## [Task]
Below, find the line containing "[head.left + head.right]"; from there to the final line, print every line exactly and skip the pictures.

## [Raw data]
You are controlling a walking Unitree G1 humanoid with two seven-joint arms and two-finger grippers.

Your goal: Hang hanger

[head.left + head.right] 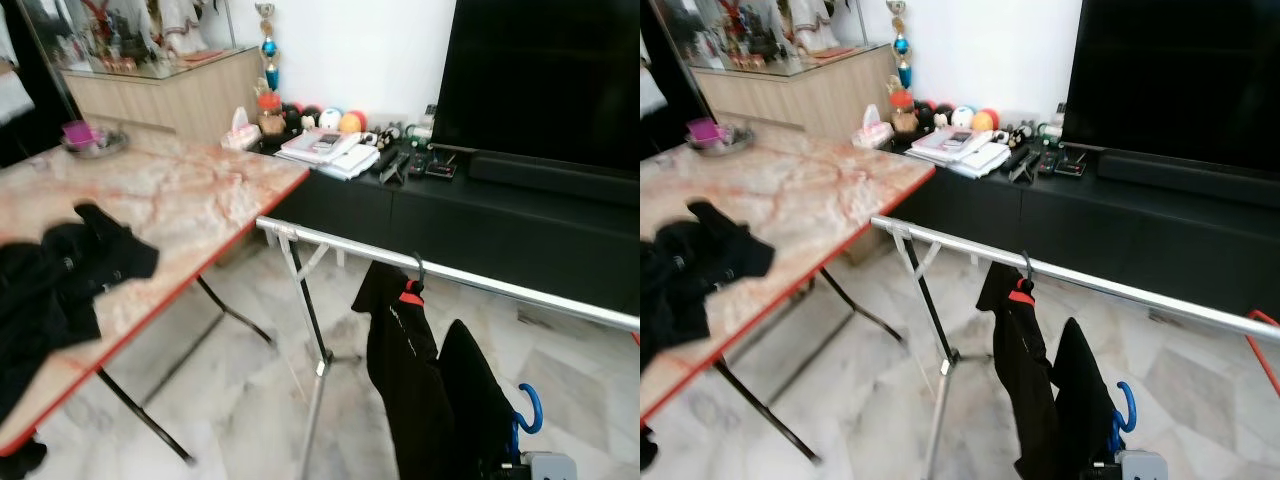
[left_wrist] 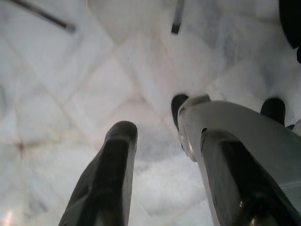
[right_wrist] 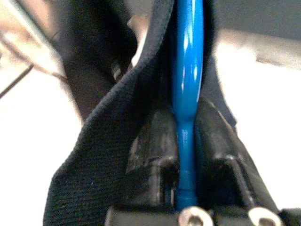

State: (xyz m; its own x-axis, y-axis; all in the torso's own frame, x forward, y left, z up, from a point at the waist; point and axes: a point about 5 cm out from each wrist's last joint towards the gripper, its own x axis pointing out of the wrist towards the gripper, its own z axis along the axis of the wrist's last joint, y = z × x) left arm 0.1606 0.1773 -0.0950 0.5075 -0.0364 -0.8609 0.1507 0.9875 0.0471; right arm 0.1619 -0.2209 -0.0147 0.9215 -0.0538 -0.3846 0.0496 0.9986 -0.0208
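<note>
My right gripper point(image 3: 186, 155) pinches the blue hanger point(image 3: 188, 70), low beside the hung garment point(image 1: 405, 370) and below the rail point(image 1: 480, 275), so I should raise its hook above the rail, then lower it on squarely.

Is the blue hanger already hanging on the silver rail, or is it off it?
Off it. The blue hanger, carrying a dark garment, sits below the silver rail, clamped in the right gripper.
</note>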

## [Result]
[head.left + head.right] 
[left_wrist] 
[right_wrist] 

State: (xyz m; its own x-axis, y-axis; all in the torso's own frame, x forward, y left, z up, from a point at the waist; point and axes: a point about 5 cm out from each wrist's last joint towards the gripper, its own x axis pointing out of the wrist towards the gripper, its own z axis along the axis of the wrist's last joint, y = z × x) left arm 0.1606 0.1773 -0.0950 0.5075 -0.0364 -0.8609 0.1507 0.9875 0.0471; right arm 0.1619 -0.2209 -0.0147 0.9215 -0.0538 -0.3846 0.0496 0.9986 -0.0208
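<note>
My right gripper point(image 3: 186, 155) pinches the blue hanger point(image 3: 188, 70), low beside the hung garment point(image 1: 405, 370) and below the rail point(image 1: 480, 275), so I should raise its hook above the rail, then lower it on squarely.

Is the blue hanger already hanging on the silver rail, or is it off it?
Off it. The blue hanger, carrying a dark garment, sits below the silver rail, clamped in the right gripper.
</note>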

Work on this exercise has been completed.